#### [YOUR INSTRUCTIONS]
Print every line of the material below exactly as it stands, but omit the pictures.

START SUPPLIED MATERIAL

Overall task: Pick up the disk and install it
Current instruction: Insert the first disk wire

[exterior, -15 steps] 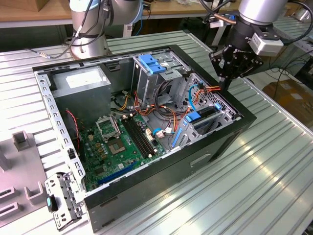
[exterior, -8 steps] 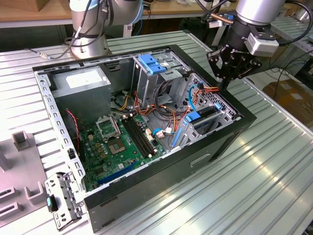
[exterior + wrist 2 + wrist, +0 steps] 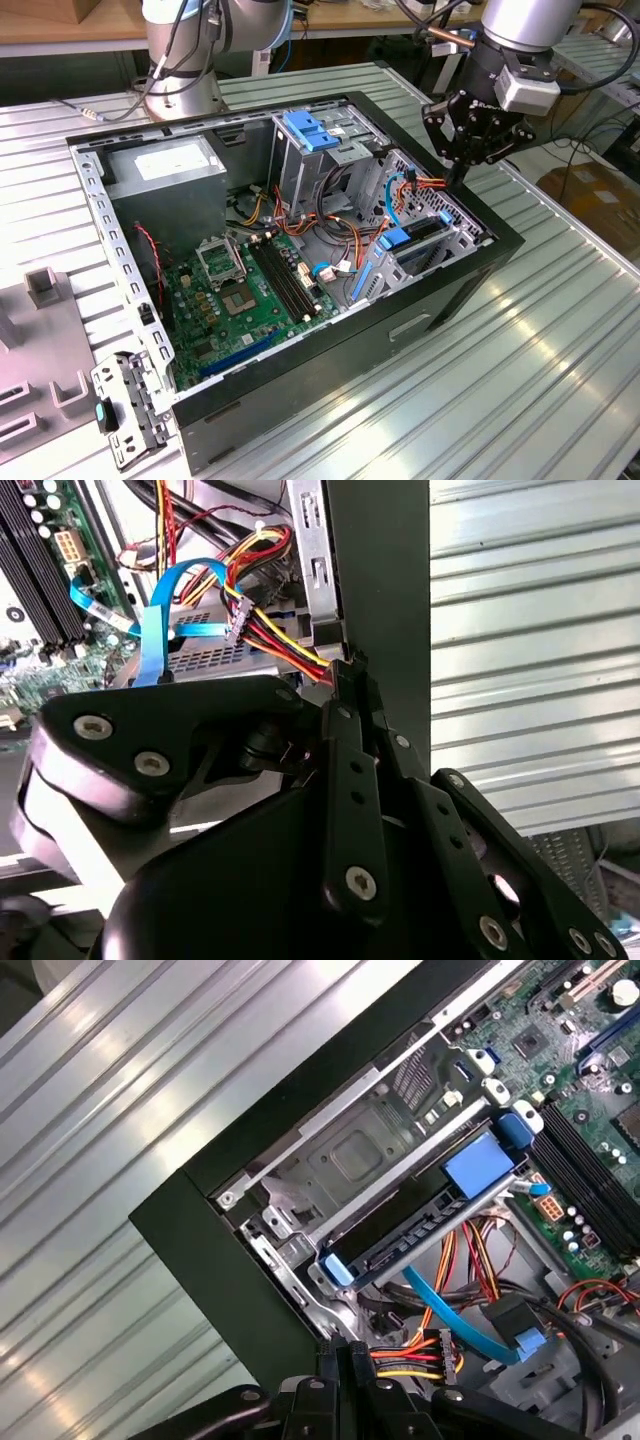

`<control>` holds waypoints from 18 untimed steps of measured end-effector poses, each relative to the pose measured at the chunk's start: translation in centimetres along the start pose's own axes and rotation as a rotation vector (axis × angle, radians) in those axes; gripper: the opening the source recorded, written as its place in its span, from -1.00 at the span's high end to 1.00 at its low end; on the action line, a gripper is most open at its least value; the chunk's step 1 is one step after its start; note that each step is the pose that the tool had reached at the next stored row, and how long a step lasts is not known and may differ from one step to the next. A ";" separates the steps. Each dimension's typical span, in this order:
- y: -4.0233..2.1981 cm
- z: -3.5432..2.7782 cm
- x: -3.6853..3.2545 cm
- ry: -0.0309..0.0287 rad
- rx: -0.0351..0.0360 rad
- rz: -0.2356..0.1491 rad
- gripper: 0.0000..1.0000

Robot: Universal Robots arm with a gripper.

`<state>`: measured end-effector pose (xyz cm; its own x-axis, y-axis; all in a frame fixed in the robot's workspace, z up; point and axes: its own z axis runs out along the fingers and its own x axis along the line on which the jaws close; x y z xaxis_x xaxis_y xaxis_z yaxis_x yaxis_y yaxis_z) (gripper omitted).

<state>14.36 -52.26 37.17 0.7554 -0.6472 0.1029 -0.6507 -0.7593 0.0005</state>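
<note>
Cables (image 3: 415,190) crowd case wall (image 3: 500,225) beside end effector (image 3: 458,178).

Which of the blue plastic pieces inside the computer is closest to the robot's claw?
The blue piece on the low drive cage, just below the gripper; the blue latch tops the tall cage.

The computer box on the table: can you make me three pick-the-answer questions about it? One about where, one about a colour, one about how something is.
1. Where does the gripper hang?
A) over the case's corner at the exterior view's right
B) over the grey power box
C) down on the table

2. What colour is the flat cable?
A) green
B) blue
C) pink

3. How is the computer case?
A) shut
B) open, insides showing
C) upside down

Answers: A, it hangs above that corner; B, the cable is bright blue; B, the green board shows inside.
</note>
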 end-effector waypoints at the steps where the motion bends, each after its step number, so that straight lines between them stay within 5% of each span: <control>1: 0.00 0.00 0.00 0.0001 -0.0013 0.012 0.67; 4: 0.00 0.03 0.00 0.0002 -0.0078 0.073 0.67; 6: 0.00 0.08 -0.01 0.0004 -0.0178 0.167 0.67; 11: 0.02 0.11 -0.04 0.0004 -0.0229 0.215 0.67; 15: 0.71 0.04 -0.82 0.0003 -0.0235 0.221 0.67; 18: 0.72 0.06 -0.84 0.0003 -0.0283 0.268 0.67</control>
<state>13.26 -52.27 37.03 0.5561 -0.8247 0.1034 -0.8292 -0.5590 0.0011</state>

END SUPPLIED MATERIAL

#### [ANSWER]
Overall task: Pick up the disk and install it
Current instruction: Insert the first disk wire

[exterior, -15 steps] 
[exterior, -8 steps] 
[exterior + wrist 2 + wrist, +0 steps] 

`<control>` holds waypoints from 18 untimed steps of measured end-effector poses, each relative to the pose measured at the chunk's start: translation in centimetres along the start pose's own axes and rotation as a rotation vector (axis × angle, radians) in those axes; gripper: the opening the source recorded, written as its place in its span, from -1.00 at the span's high end to 1.00 at its low end; on the action line, a gripper is most open at its least value; the chunk's step 1 is one step after its start; note that each step is the pose that the tool had reached at the next stored row, and how long a step lasts is not known and may differ from one step to the next. A ";" separates the steps. Each dimension's typical span, in this order:
- y: -4.0233..2.1981 cm
- z: -3.5432..2.7782 cm
- x: -3.6853..3.2545 cm
- ry: -0.0309..0.0287 rad
- rx: -0.0351..0.0360 rad
- rz: -0.2356..0.1491 rad
- gripper: 0.0000..1.0000

Robot: Universal Robots arm with a gripper.

`<state>`: measured end-effector pose (xyz cm; its own x-axis, y-axis; all in a frame fixed in the robot's workspace, z up; point and axes: its own z axis runs out along the fingers and its own x axis along the line on which the jaws close; x y z xaxis_x xaxis_y xaxis_z yaxis_x yaxis_y yaxis_z) (gripper omitted).

<state>14.36 -52.26 37.17 0.7554 -0.6472 0.1029 -0.6507 -0.7593 0.0005</state>
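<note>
Cables (image 3: 415,190) crowd case wall (image 3: 500,225) beside end effector (image 3: 458,178).

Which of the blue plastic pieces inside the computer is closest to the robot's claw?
The blue piece on the low drive cage, just below the gripper; the blue latch tops the tall cage.

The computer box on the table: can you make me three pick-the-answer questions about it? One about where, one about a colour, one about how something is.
1. Where does the gripper hang?
A) over the case's corner at the exterior view's right
B) over the grey power box
C) down on the table

2. What colour is the flat cable?
A) green
B) blue
C) pink

3. How is the computer case?
A) shut
B) open, insides showing
C) upside down

Answers: A, it hangs above that corner; B, the cable is bright blue; B, the green board shows inside.
</note>
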 end-effector waypoints at the steps where the motion bends, each after its step number, so that straight lines between them stay within 5% of each span: <control>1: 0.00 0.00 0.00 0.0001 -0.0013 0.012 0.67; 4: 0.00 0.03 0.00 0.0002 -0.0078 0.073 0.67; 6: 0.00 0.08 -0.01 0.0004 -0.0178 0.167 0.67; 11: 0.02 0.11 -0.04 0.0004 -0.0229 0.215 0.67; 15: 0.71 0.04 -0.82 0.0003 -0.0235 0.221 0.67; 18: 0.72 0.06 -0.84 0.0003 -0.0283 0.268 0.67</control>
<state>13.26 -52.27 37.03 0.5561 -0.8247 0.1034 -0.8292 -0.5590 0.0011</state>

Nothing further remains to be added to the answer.